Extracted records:
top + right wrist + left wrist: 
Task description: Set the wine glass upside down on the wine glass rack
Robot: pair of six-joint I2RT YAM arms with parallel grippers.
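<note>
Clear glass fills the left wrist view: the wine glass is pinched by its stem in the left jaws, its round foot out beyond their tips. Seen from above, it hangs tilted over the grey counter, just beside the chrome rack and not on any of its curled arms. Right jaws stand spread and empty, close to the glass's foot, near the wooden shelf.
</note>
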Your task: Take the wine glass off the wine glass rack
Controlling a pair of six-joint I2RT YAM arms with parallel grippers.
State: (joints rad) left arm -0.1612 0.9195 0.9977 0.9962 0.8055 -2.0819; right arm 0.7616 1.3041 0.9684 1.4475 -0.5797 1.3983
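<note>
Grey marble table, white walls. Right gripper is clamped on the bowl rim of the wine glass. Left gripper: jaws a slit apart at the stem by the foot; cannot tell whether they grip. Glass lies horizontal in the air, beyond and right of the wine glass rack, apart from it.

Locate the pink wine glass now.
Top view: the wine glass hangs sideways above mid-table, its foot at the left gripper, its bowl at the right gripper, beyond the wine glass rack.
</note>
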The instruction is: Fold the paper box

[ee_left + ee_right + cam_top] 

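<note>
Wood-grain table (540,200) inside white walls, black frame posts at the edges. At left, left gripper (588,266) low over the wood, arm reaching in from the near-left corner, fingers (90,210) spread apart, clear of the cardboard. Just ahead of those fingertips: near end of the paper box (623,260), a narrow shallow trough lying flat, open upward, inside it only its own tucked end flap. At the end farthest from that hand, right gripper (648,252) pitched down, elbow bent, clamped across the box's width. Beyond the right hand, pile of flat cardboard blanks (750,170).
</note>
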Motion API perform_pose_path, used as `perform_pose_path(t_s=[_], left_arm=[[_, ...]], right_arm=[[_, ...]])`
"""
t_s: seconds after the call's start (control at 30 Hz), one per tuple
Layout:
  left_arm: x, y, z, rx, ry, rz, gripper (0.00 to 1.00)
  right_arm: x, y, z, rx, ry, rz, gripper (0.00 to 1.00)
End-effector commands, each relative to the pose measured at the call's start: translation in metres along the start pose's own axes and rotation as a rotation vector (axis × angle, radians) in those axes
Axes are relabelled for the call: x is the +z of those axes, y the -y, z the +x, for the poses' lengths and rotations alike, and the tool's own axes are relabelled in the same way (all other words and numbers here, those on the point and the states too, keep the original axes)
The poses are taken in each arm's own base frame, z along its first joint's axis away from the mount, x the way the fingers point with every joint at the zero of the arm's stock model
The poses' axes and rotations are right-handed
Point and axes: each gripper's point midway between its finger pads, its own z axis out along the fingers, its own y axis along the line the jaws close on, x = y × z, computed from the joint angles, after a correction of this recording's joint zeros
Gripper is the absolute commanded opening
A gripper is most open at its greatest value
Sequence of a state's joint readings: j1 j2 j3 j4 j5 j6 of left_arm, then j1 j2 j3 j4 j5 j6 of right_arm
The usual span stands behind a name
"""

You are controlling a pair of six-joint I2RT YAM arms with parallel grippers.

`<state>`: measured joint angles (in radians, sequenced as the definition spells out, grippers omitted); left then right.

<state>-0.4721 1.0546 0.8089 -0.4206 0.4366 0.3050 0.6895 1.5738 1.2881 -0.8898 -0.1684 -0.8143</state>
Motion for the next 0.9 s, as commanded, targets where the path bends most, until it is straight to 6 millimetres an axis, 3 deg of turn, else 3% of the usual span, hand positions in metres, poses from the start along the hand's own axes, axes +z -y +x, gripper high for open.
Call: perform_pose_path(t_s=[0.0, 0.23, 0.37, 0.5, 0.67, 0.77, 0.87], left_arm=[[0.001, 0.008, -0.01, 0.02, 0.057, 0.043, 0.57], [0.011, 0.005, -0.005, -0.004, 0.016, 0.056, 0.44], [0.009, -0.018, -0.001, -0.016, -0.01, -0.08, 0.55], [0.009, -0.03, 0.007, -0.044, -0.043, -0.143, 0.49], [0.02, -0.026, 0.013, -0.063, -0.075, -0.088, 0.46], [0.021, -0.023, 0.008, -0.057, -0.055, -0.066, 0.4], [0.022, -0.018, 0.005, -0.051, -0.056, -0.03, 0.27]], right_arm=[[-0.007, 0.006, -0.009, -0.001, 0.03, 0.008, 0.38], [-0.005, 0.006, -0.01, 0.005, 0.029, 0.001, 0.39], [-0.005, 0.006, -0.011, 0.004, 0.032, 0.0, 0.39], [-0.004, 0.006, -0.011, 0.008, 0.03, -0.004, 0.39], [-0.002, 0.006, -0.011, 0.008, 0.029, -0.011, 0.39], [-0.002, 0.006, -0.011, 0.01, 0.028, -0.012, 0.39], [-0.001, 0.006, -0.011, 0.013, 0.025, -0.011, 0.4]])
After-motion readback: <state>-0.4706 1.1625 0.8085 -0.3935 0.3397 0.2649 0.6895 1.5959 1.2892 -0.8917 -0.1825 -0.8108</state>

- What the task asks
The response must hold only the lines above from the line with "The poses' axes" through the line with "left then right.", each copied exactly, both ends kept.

- Solution
The poses' axes and rotations are right-handed
Point and axes: each gripper's point midway between its finger pads, its own z axis out along the fingers, its own y axis along the line the jaws close on, x = y × z, computed from the joint angles, after a correction of this recording's joint zeros
Gripper is the absolute commanded opening
A gripper is most open at its greatest value
Sequence of a state's joint readings: j1 j2 j3 j4 j5 j6 of left_arm, then j1 j2 j3 j4 j5 j6 of right_arm
The usual span stands behind a name
"""

You are controlling a pair of six-joint I2RT YAM arms with parallel grippers.

`<state>`: measured joint angles (in radians, sequenced as the definition spells out, grippers omitted); left then right.

No more output is needed.